Beth picked us up at the Metro and we dropped North off at Xavier’s. His moms invited us to come in and socialize later when we picked them up. They were having another lesbian couple with kids over for dinner. It so happens we know this couple. Their kids went to the same preschool as ours, though in different years. So, we ended our holiday with a brief, impromptu three lesbian couple get-together over tea and cranberry cake.

2017 was not an easy year by any stretch of the imagination and I doubt 2018 will be either, but I hope the combination of nature, family, and friends we enjoyed over the past ten days will help give us the strength to face whatever’s coming our way in the months ahead.

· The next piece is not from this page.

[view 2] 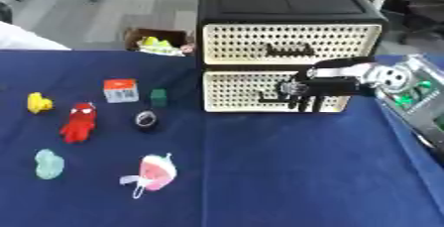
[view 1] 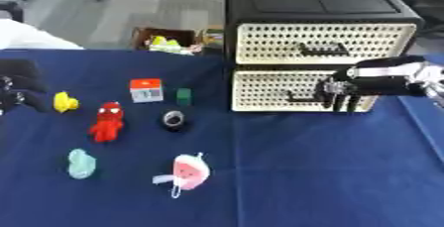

They’re in the Band (and the Chorus)

Overture

North’s play, School of Rock, is in the middle of its run right now and the past couple weeks have been intense. We’ve all been at the theater a lot, though no one more than North, of course. There were some pre-show events earlier this month—a combination talent show/preview of scenes from the show and a cocktail hour for parents of the actors which also featured a preview of more of the songs.

As opening night approached, rehearsals got closer together and ran longer.  During tech week, or the week before the show opened, there were three school-night rehearsals that ran until ten p.m. For context, North’s regular school night bedtime is eight-thirty. (We are an early-to-bed and early-to-rise family. Even Beth and I are generally abed by ten at the latest.) But we did know what we were getting into when we signed North up for the play, so we can’t complain too much. Okay, we can and have, but I won’t right now.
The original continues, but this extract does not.